The more I think about it, the more I think the Beatles analogy applies to Cos. For most of their career, The Beatles were managed by Brian Epstein, who did not rip them off although he may have made some questionably competent business deals. But after Epstein died, the Beatles sought to control their own financial empire. They launched Apple Records, which fell into disarray, and Apple Boutique, which closed its doors after six months. (Most of the merchandise was given away.) Facing financial ruin in a comparatively short period of time, they turned to savvy lawyer Allen Klein, who did rip them off (and later served time for doing so).

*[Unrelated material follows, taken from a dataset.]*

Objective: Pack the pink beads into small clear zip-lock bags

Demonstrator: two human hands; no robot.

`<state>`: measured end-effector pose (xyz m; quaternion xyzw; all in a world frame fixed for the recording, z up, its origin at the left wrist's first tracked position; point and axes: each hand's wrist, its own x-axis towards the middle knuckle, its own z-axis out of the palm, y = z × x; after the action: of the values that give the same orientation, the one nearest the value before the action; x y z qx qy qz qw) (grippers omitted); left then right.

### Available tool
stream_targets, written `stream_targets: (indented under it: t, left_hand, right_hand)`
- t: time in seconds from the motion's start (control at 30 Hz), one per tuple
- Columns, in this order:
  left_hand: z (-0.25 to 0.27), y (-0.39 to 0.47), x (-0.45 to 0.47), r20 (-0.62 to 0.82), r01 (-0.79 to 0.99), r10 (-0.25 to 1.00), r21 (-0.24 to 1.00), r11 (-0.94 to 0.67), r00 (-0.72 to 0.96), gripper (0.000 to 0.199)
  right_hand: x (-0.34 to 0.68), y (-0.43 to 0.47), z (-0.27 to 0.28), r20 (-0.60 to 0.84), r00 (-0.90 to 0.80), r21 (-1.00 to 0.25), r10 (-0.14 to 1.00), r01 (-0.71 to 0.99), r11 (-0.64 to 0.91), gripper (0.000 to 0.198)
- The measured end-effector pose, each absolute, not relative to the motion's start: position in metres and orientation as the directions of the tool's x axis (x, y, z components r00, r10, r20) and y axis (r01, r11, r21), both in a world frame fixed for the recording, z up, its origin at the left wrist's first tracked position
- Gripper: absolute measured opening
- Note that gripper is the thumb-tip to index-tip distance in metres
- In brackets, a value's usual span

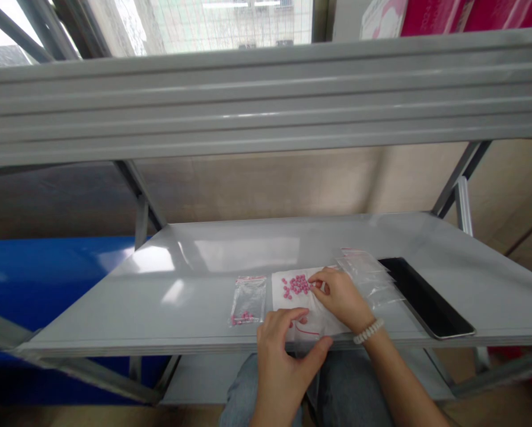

Other friends, aquaintances, and hangers-on also took advantage of the Beatles' generosity and naiveté.
The Beatles were in their mid to late 20s by this time; Cos was supposed to be 14. Not only was he a lot younger, but he, like the Beatles, came from a working class background. Cos's family was struggling financially, as I recall, so he had a double reason, in addition to his youth, to trust the manager: he desperately needed a ticket out of poverty. (In this respect, Cos's situation is analogous to that of The Three Stooges. Also coming from working class backgrounds, the Stooges signed away their rights to future royalties from their film shorts in exchange for the guarantee of lifetime employment--a deal that sounded pretty good at the time. Yet it meant that they got nothing twenty years later when the studio sold the their film shorts to the new medium of television. Nor did the guarantee of lifetime employment prove as binding as they had thought.)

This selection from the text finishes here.